# Amazon Web Scraping Project

In this project, I scrape data from Amazon to find the title and price of a certain listing. I then created a function to continually check the title and price of the listing and add the data to a CSV file along with the day that the record was added. I used a while loop to automatically run the function every 24 hours in order to check if the price changes and on what day the price changed.

In [1]:
#Import the necessary libraries

import cloudscraper
import pandas as pd
from bs4 import BeautifulSoup
import csv
import datetime
import time
from time import sleep

scraper = cloudscraper.create_scraper()

#Get HTML code from URL using Beautiful Soup

r = scraper.get('https://www.amazon.com/Funny-Data-Systems-Business-Analyst/dp/B07FNW9FGJ/ref=sr_1_3?dchild=1&keywords=data%2Banalyst%2Btshirt&qid=1626655184&sr=8-3&customId=B0752XJYNL&th=1')
soup = BeautifulSoup(r.content, 'html.parser')

#Clean up the HTML code using .prettify()

soup_clean = BeautifulSoup(soup.prettify(), "html.parser")

In [5]:
#Find the title and price of the item based on their ID and class in the HTML code

title = soup_clean.find(id='productTitle').get_text()
price = soup_clean.find(attrs={'class':'aok-offscreen'}).get_text()

print(title)
print(price)


                Funny Got Data MIS Data Systems Business Analyst T-Shirt
               

              $16.99
             


In [6]:
#Remove white space from title and price values and remove dollar sign from price value

title = title.strip()
price = price.strip()[1:]

print(title)
print(price)

Funny Got Data MIS Data Systems Business Analyst T-Shirt
16.99


In [7]:
#Get today's date using datetime

today = datetime.date.today()

print(today)

2023-08-12


In [8]:
#Create CSV file to store the title, price, and date the data was added to the CSV

headers = ['Title', 'Price', 'Date']
data = [title, price, today]

with open('AmazonWebScrapeData.csv', 'w', newline='', encoding='UTF8') as file:
    writer = csv.writer(file)
    writer.writerow(headers)
    writer.writerow(data)

In [9]:
#Appending data to CSV file
data = [title, price, today]

with open('AmazonWebScrapeData.csv', 'a+', newline='', encoding='UTF8') as f:
    writer = csv.writer(f)
    writer.writerow(data)

In [2]:
#Create function to check the price of the item 

def check_price():
    #Get HTML code from URL using Beautiful Soup
    scraper = cloudscraper.create_scraper()
    r = scraper.get('https://www.amazon.com/Funny-Data-Systems-Business-Analyst/dp/B07FNW9FGJ/ref=sr_1_3?dchild=1&keywords=data%2Banalyst%2Btshirt&qid=1626655184&sr=8-3&customId=B0752XJYNL&th=1')
    soup = BeautifulSoup(r.content, 'html.parser')

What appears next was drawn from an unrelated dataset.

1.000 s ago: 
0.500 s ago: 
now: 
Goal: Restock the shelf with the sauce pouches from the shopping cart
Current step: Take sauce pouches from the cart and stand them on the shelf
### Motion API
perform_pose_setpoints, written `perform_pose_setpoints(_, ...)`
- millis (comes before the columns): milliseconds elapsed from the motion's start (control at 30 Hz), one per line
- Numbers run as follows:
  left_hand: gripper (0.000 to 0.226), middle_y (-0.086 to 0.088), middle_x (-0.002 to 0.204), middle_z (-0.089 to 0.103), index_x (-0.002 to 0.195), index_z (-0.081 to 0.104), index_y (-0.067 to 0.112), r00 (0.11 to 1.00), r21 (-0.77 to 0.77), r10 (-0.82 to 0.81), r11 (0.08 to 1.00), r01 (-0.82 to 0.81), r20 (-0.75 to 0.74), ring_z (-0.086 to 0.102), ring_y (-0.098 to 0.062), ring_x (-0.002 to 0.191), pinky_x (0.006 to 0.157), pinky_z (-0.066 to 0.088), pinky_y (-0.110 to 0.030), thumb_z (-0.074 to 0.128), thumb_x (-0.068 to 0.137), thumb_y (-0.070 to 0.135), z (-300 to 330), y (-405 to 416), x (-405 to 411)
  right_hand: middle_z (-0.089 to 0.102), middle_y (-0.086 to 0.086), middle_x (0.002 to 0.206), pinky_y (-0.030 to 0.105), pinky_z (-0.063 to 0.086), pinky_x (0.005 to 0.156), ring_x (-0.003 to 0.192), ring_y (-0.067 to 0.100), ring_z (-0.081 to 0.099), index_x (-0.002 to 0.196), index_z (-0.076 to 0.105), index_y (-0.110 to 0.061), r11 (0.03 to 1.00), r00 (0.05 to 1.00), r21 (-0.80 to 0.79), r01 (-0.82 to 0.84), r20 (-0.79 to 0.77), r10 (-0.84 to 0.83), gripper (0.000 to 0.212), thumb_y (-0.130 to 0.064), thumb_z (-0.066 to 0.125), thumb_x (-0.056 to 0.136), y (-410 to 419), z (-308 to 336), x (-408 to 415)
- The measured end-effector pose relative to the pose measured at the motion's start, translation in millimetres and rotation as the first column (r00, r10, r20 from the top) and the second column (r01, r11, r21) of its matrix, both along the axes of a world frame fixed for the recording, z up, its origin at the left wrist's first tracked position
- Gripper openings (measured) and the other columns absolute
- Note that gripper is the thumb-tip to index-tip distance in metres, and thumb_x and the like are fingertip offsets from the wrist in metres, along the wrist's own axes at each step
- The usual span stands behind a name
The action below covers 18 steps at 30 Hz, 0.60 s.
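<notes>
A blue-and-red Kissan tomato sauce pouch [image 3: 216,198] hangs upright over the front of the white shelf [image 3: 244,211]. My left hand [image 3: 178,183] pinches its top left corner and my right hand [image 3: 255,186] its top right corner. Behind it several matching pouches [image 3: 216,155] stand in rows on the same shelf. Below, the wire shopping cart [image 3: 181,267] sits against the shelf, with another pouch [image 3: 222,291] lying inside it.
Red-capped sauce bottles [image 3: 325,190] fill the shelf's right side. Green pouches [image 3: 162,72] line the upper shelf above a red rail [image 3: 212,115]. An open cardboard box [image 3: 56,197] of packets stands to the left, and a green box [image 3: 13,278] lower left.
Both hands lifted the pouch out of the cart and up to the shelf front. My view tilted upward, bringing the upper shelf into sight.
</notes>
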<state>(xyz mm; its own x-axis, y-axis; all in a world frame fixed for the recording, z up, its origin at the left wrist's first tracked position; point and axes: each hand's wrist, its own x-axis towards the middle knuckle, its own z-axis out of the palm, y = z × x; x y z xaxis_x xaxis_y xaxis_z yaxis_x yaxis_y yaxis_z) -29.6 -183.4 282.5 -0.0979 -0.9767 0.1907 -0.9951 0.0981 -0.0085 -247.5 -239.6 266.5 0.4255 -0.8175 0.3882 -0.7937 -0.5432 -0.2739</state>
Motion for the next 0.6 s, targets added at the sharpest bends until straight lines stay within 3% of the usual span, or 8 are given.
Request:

    #Clean up the HTML code using .prettify()
    soup_clean = BeautifulSoup(soup.prettify(), "html.parser")
    
    #Find the title and price of the item based on their ID and class in the HTML code
    title = soup_clean.find(id='productTitle').get_text()
    price = soup_clean.find(attrs={'class':'aok-offscreen'}).get_text()
    
    #Remove white space from title and price values and remove dollar sign from price value
    title = title.strip()
    price = price.strip()[1:]
    
    #Get today's date using datetime
    today = datetime.date.today()
    
    #Create list of data to be appended as a row of the CSV file
    data = [title, price, today]
    
    #Append data to CSV file
    with open('AmazonWebScrapeData.csv', 'a+', newline='', encoding='UTF8') as file:
        writer = csv.writer(file)
        writer.writerow(data)

In [None]:
#Create a while loop to run the check_price() function every 24 hours to check if the item's price has changed

while(True):
    check_price()
    time.sleep(86400)

In [17]:
#Use pandas to view the CSV here as a DataFrame

df = pd.read_csv('/Users/kristenotten/Desktop/AmazonWebScrapeData.csv')

print(df)

                                               Title  Price
0  Funny Got Data MIS Data Systems Business Analy...  16.99